**WORK TO COMPLETE:**
Scan the data below for the string "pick". Show every line where it turns up.

+++ DATA SHOWN

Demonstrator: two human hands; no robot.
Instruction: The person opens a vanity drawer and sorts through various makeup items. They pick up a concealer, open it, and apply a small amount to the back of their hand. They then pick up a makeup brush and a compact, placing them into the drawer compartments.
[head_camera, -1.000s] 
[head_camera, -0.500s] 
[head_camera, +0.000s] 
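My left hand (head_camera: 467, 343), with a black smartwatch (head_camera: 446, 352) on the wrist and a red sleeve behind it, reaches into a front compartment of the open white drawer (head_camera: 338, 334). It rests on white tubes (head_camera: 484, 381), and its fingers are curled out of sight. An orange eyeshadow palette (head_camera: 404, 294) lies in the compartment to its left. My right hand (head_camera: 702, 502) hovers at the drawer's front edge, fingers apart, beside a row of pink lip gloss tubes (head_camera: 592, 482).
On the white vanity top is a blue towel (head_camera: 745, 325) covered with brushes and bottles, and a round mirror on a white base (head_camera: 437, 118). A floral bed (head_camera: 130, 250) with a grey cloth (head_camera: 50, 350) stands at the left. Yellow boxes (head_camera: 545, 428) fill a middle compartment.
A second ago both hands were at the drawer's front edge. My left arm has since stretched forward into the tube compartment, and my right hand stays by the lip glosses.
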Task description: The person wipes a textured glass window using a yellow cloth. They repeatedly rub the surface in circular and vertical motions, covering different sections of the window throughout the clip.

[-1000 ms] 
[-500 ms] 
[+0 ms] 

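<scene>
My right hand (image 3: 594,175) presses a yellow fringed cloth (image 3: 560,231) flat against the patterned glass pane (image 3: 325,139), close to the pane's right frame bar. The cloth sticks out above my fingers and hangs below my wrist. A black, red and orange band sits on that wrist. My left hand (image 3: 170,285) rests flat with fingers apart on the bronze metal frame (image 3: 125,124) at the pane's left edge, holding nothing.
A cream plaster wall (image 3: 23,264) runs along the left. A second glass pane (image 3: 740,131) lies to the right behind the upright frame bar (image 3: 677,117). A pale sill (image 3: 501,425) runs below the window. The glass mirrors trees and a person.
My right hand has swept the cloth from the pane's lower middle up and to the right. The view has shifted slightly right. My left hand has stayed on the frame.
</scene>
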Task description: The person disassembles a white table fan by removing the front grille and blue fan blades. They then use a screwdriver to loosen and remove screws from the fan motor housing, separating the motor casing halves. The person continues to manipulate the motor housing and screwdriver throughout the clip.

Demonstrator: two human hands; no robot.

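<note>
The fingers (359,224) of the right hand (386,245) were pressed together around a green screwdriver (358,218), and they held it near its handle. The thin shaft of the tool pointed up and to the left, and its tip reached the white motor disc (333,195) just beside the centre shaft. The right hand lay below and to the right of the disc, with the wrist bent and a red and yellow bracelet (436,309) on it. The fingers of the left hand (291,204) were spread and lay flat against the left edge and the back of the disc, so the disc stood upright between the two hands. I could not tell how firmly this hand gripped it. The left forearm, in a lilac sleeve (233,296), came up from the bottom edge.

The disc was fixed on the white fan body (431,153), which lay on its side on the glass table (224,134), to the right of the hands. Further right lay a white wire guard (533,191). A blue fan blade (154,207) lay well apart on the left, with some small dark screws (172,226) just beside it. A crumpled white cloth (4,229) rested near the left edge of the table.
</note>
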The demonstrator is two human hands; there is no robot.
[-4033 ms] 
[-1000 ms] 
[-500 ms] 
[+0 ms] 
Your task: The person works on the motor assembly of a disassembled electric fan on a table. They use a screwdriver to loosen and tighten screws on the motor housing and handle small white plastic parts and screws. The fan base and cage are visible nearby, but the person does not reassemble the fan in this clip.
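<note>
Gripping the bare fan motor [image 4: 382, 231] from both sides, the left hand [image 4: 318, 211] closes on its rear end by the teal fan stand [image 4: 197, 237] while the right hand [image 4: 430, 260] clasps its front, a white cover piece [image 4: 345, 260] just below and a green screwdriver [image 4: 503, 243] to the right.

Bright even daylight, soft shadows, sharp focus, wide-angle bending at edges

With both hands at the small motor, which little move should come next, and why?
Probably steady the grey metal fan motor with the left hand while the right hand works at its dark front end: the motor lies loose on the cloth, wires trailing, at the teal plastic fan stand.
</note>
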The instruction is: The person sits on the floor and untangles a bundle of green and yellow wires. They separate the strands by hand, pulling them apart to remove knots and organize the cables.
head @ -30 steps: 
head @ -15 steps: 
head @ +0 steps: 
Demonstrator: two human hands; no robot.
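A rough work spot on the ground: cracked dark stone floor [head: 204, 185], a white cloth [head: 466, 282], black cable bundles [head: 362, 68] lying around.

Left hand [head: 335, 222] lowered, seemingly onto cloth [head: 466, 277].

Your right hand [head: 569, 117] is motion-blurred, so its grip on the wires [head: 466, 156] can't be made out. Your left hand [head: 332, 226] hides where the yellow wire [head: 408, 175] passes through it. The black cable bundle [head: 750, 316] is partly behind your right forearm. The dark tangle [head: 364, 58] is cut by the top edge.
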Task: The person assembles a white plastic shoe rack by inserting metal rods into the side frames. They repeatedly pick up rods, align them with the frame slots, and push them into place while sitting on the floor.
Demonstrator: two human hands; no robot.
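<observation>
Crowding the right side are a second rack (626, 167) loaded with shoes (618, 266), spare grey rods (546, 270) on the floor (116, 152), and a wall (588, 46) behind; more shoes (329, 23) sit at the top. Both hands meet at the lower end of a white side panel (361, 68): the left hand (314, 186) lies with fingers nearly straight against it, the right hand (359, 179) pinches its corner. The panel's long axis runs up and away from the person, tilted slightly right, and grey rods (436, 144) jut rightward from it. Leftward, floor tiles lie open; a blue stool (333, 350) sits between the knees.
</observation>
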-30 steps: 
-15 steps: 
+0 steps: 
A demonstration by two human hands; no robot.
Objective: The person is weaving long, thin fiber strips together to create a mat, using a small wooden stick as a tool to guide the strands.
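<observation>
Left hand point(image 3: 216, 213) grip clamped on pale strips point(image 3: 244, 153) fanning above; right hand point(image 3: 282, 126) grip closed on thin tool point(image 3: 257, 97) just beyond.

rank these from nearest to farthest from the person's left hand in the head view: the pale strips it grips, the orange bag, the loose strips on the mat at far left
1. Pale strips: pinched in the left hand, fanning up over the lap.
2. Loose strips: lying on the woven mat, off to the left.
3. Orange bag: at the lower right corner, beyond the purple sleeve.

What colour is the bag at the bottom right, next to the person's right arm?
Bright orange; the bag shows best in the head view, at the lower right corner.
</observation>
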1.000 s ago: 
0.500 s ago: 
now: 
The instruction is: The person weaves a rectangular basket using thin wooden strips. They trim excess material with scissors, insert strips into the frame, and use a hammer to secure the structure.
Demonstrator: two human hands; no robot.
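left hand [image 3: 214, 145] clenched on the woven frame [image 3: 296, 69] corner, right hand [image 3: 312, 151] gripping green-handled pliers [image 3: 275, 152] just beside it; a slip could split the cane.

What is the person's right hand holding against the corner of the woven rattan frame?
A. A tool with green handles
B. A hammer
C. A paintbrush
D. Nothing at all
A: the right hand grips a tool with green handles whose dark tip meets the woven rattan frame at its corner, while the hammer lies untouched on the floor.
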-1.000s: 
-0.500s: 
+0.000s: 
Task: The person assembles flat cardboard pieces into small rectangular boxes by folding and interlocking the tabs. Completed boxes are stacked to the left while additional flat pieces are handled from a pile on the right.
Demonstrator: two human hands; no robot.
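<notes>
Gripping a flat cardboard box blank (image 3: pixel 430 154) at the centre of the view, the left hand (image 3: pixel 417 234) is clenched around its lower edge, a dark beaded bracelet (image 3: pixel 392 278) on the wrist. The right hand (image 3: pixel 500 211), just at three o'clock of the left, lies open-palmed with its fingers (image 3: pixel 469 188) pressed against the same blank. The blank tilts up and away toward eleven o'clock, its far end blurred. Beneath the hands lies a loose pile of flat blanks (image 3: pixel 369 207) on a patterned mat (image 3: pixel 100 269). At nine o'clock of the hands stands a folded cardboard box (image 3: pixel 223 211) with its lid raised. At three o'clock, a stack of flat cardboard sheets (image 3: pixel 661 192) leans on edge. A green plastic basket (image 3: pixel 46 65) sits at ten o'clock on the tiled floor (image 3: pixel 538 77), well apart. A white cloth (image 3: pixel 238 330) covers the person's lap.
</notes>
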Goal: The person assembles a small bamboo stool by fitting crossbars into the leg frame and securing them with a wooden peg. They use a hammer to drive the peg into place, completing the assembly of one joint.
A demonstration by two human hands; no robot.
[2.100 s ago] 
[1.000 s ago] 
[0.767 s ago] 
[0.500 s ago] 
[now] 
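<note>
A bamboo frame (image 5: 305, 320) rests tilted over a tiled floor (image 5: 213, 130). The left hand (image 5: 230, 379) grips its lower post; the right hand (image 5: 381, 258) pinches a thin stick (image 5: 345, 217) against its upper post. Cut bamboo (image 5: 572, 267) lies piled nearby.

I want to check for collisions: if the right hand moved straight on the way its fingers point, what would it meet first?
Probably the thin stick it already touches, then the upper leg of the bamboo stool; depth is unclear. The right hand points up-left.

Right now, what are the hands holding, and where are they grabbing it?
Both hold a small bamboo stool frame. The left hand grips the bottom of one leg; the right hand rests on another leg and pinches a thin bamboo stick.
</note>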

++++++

**EXERCISE ANSWER:**
Instruction: The person opens a vanity drawer and sorts through various makeup items. They pick up a concealer, open it, and apply a small amount to the back of their hand. They then pick up a makeup brush and a compact, placing them into the drawer compartments.
Task: The person assembles a white plastic shoe rack by inserting metal rods into the side frames. They repeatedly pick up rods, align them with the frame slots, and push them into place while sitting on the floor.

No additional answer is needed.